Smart memory hubs being proposed

#11 December 28th 03, 09:20 PM

On Sun, 28 Dec 2003 18:08:07 GMT, Robert Redelmeier
wrote:

In comp.sys.ibm.pc.hardware.chips Robert Myers wrote:
My only point was that latency still matters. Superficial examination
of early results from the HP Superdome showed that Itanium is
apparently not very tolerant of increased latency, and HP engineers

Oh, fully agreed. For some apps, latency is _everything_
(linked-lists, TP dB). If the app hopscotches randomly
thru RAM memory (SETI?) nothing else matters much.

Modern systems have done wonders to deliver bandwidth.
Dual channell DDR at high clocks. But has much been done
to improve latency from ~130 ns? (old number)

Close enough.

I thought the main idea behind on-CPU memory controllers
was to reduce this to ~70 ns by reduced bufferin/queuing.

And it has.

A smart hub might be able to detect patterns like 2-4-6-8,
4-8-16-20-24 or 5-4-3-2-1 but cannot possibly do anything
with data-driven pseudo-randoms except add latency.
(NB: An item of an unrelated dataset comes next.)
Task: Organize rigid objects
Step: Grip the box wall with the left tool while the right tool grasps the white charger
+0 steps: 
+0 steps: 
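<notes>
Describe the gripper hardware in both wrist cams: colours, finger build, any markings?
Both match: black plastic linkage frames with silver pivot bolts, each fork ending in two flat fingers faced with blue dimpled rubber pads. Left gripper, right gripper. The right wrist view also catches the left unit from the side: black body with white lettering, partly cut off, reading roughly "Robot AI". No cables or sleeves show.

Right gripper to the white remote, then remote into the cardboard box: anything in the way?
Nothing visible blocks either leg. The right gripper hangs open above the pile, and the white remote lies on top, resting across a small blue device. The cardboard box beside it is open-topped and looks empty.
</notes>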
As David Wang has shrewdly observed, you lose alot of information once
you are outside the processor. All you have left is the history of
memory requests. How about a Bayesian network to try to infer the
underlying pattern? Lame joke. Doesn't even warrant a smiley.
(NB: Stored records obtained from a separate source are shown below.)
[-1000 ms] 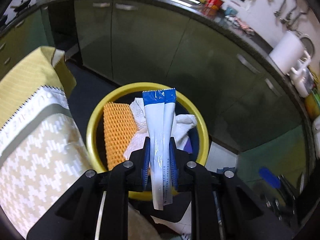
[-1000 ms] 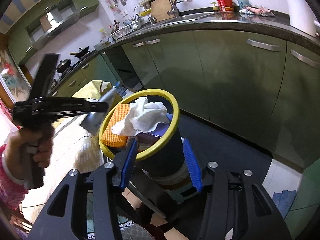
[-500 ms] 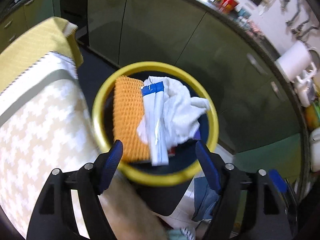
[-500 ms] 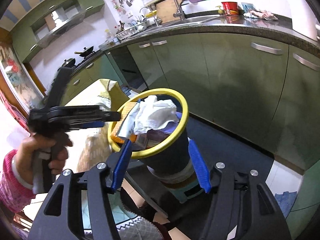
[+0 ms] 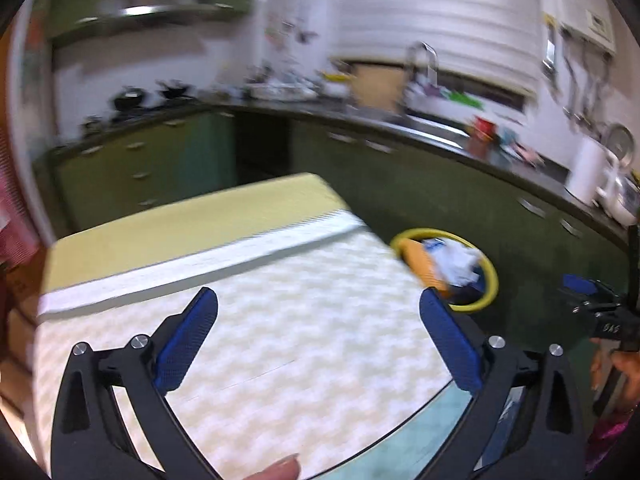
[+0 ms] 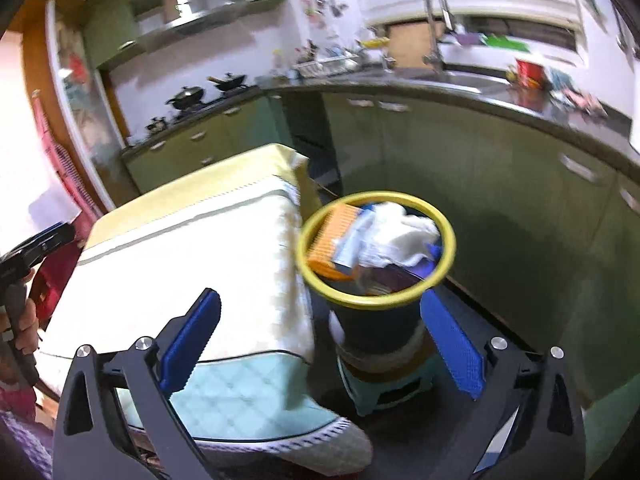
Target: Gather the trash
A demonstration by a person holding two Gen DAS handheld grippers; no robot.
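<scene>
Trash bin (image 6: 376,248) sits full beside the bench (image 5: 248,320). Both hand-held grippers, left (image 5: 316,336) and right (image 6: 320,344), tilt downward, jaws opening wide and empty.

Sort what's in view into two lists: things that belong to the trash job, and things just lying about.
Part of the job:
- yellow-rimmed trash bin
- orange mesh sponge, in the bin
- blue-and-white packet, in the bin
- white crumpled tissue, in the bin
- left gripper, jaws opening, nothing between them
- right gripper, jaws opening, nothing between them

Just lying about:
- table
- woks on the stove
- faucet
- red container
- paper towel roll
</scene>
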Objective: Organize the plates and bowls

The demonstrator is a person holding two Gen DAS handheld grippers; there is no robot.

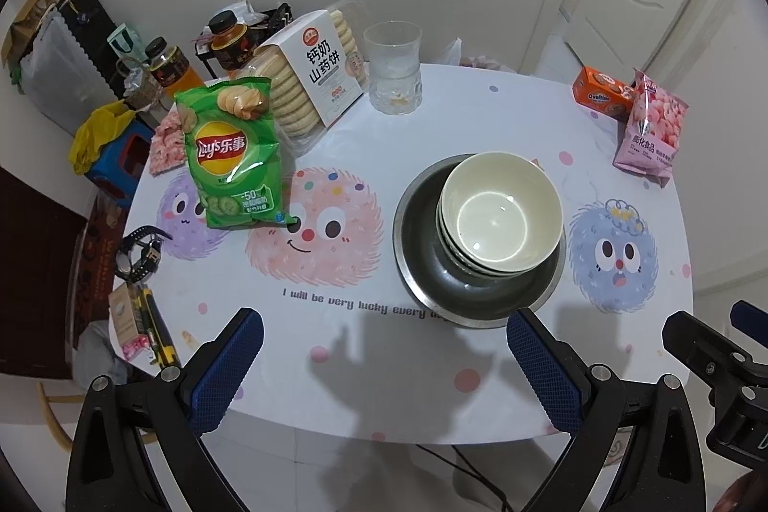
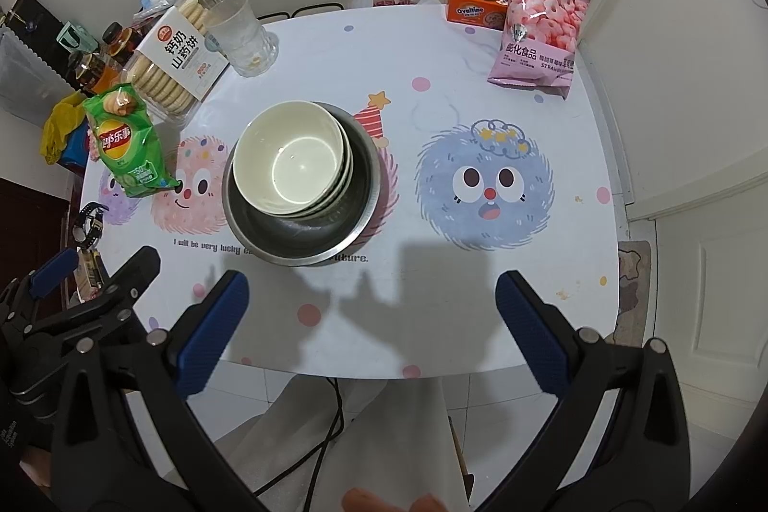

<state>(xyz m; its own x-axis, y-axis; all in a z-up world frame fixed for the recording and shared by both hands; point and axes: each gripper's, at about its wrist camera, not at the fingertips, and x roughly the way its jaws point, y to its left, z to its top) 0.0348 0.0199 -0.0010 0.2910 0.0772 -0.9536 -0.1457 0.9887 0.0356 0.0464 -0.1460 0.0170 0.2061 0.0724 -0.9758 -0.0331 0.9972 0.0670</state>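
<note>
Both tools hang over the near edge of the cartoon-printed white table (image 2: 480,253) with fingers spread and nothing held: the left gripper (image 1: 384,349) just short of the dishes, the right gripper (image 2: 372,305) well clear of them. At mid-table, cream ceramic bowls (image 1: 501,214), three or perhaps four, sit nested inside a shallow steel basin-like plate (image 1: 422,262). The stack looks complete or untouched; any next move calls for a rim grasp.

Pretty even indoor light, sharp focus; fisheye bends the edges black, overhead glare in the stacked cream ceramic bowls (image 1: 501,212), soft shadows on the white cartoon-printed tabletop (image 2: 393,296).
</note>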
Itanium currently retires instructions in order. Sooner or later,
Intel has to do something for Itanium other than to increase the cache
size.

Are you suggesting Out-of-Order retirement???
Intriguing possibility with a new arch.

Just another example of what another poster in another group would
call my non-standard use of language. I had already started using the
word retirement and stuck with it for no better reason than that I had
already started using it. I'm not making any bold new proposals for
computer architecture. Just at the moment, my brain is frazzled from
trying to consume an entire branch of mathematics in a very short
time, so I wouldn't recognize a good new idea if I saw one.

On the other hand, there is no reason why the only information to make
it across a memory hub has to be memory requests, and there is no
reason why the only thing a memory location knows about itself is that
corresponds to a particular address.

Of course, SMT is just a different solution -- keep the CPU
busy with other work during the ~300 clock read stalls.
Good if there are parallel threads/tasks. Useless if not.
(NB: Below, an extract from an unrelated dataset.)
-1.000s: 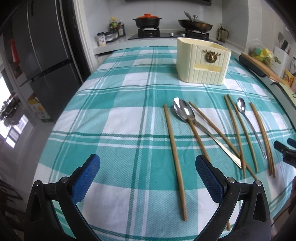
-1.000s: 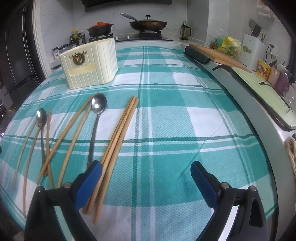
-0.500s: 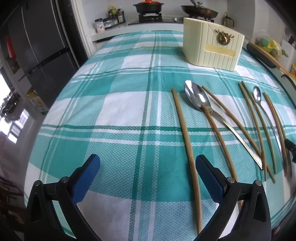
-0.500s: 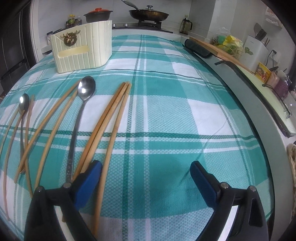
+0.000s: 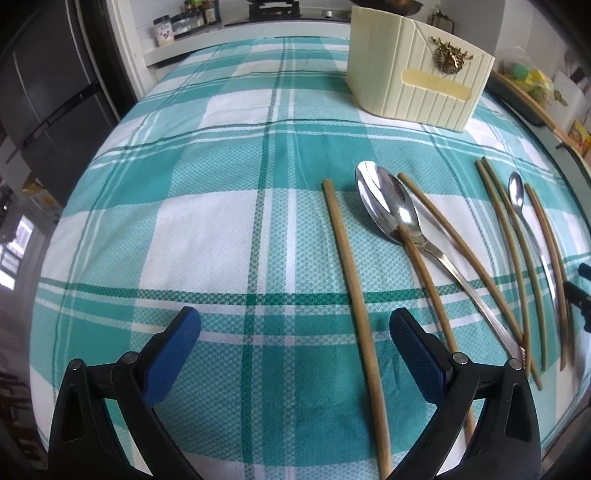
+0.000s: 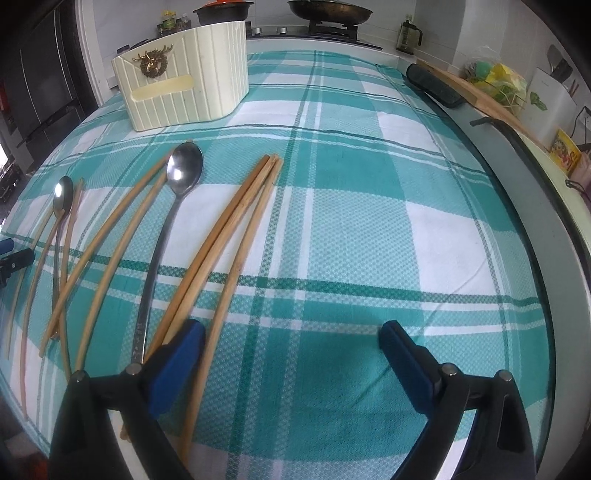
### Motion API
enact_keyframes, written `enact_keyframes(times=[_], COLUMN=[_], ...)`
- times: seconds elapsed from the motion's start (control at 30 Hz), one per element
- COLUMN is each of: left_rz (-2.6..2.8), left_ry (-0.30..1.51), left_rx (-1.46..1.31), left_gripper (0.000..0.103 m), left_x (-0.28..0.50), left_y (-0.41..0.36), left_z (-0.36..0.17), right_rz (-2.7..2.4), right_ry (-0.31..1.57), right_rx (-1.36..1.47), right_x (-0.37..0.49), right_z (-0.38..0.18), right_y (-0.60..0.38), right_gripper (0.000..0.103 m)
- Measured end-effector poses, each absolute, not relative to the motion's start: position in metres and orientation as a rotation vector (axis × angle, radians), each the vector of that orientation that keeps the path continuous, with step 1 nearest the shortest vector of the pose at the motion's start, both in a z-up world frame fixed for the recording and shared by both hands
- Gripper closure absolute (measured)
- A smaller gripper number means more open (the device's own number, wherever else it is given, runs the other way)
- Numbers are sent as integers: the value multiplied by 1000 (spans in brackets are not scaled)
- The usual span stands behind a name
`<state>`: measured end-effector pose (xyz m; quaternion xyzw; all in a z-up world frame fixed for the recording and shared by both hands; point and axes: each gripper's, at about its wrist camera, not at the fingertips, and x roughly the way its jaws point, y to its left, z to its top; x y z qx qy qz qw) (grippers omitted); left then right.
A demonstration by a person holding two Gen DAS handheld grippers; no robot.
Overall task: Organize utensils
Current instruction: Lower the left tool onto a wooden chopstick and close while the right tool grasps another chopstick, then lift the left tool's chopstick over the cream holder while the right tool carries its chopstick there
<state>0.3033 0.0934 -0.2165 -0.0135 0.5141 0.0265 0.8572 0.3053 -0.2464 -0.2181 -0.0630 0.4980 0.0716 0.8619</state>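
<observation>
Several wooden chopsticks and two steel spoons lie on a teal plaid tablecloth. A large spoon lies by a single chopstick. A small spoon lies further right. A cream utensil holder stands behind them. My left gripper is open and empty, low over the cloth, with the single chopstick running between its fingers near the right one. My right gripper is open and empty; its left finger is over a bundle of chopsticks, beside a long spoon. The holder stands far left.
A stove with a pot and pan is behind the table. A cutting board and dark roll lie on the counter at right. A dark fridge stands left. The table edge curves close at right.
Both grippers have moved forward and lower toward the utensils; the chopsticks and spoons look closer. Both stay open and nothing was picked up.
</observation>
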Motion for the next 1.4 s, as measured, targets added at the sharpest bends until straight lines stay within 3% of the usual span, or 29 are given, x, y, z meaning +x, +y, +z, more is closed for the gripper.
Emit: enact_keyframes(times=[0.17, 0.23, 0.3, 0.43, 0.6, 0.67, 0.7, 0.97, 1.4], left_rz=[60, 50, 36, 12, 1, -7, -15, -27, -97], left_ry=[1099, 1101, 1108, 1131, 1146, 1147, 1147, 1036, 687], left_rx=[-23, -21, -7, 14, 19, 12, 9, -56, -107], left_gripper=[2, 10, 26, 47, 76, 93, 96, 98, 97], left_x=[310, 315, 322, 338, 363, 373, 377, 371, 302], left_y=[96, 94, 91, 85, 90, 93, 94, 110, 119], left_z=[-223, -221, -218, -215, -213, -213, -213, -175, -32], right_rz=[180, 184, 189, 217, 233, 230, 226, 240, 339], right_ry=[1029, 1023, 1018, 1028, 1037, 1046, 1046, 1001, 652], right_rx=[-133, -131, -138, -159, -153, -139, -128, 10, 72], right_x=[314, 318, 322, 340, 374, 390, 397, 414, 320], right_z=[-216, -215, -213, -209, -209, -209, -209, -189, -40], right_y=[-242, -241, -238, -231, -221, -220, -220, -237, -255], right_gripper=[19, 27, 39, 67, 76, 92, 93, 96, 97])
There is aonther way to use SMT, which is to excecute speculative
slices, and there are papers in the literature for simulated-Itania
that show a dramatic improvement. Until we see the details of how SMT
is implemented in Montecito, it won't be obvious whether SMT can
actually be used that way in Montecito or not. If it can, it goes a
long way toward making up for a lack of true run-time scheduling,
since the speculative slice, whose only purpose in life is to trigger
memory requests, is operating in the actual run-time environment, not
one assumed by the compiler.

RM

#12 December 28th 03, 10:21 PM

Robert Myers wrote:

On Sun, 28 Dec 2003 19:26:26 GMT, "Yousuf Khan"
wrote:

"Robert Myers" wrote in message
. ..

The 6mb cache is an act of desperation on Intel's part. I don't
_think_ their strategy is to keep increasing cache size. It's a
losing strategy, anyway, unless you go to COMA. Itanium's in-order
architecture is just too inflexible, and the problem is still cache
misses.

What's COMA?

Cache-only memory architecture. The original Cray's were effectively
COMA because Seymour used for main memory what everybody else used for
cache. That's why some three-letter-agencies with no use for vector
architectures bought the machines.

Intel will, I gather, move the memory controller onto the die. Other
than that, the strategy of the day (and for the forseeable future) is
to hide latency, not to address it directly.

Yes, but AMD is also proposing something similar, and they've already moved
the memory controller onboard.

Geez, Yousuf, not _everything_ is Intel vs. AMD. ;-). Sometimes a
technical issue is just a technical issue.

I cannot for the life of me get inside the head of whoever makes the
technical calls at Intel, because Intel seems to want to do everything
the hard way. Why, I do not know.

I've wondered whether they're groping around for something they can
patent -- obvious and previously tried solutions don't meet that
criterion, leaving "the hard way" perhaps the preferred way from
their standpoint.

As it happens, Intel's bone-headed approach to computer architecture
works well enough for the kinds of problems I am most interested in,
which involve doing the same thing over and over again in ways that
are stupefyingly predictable and you just want to find a way to do it
very fast. I've often wondered if the secret of the origins of the
Itanium architecture isn't that the engineers who designed it didn't
adequately take into account that most of the world isn't doing
technical computing. That, and the fact that nothing works really
well for the applications that matters the most, which is OLTP
(on-line transaction processing).

Itanium happens to interest me also as an intellectual sandbox in
which I can come to grips with things that may be completely obvious
to some people, but not to me. It does well enough for the problems
that interest me, and over the long haul, I expect Intel's bulldozer
approach to architecture and marketing to win. Those things together
are why you think I am an Itanium bigot.

RM

--
After being targeted with gigabytes of trash by the "SWEN" worm, I have
concluded we must conceal our e-mail address. Our true address is the
mirror image of what you see before the "@" symbol. It's a shame such
steps are necessary. ...Charlie

#13 December 28th 03, 10:45 PM

"Robert Myers" wrote in message
...
Of course, SMT is just a different solution -- keep the CPU
busy with other work during the ~300 clock read stalls.
Good if there are parallel threads/tasks. Useless if not.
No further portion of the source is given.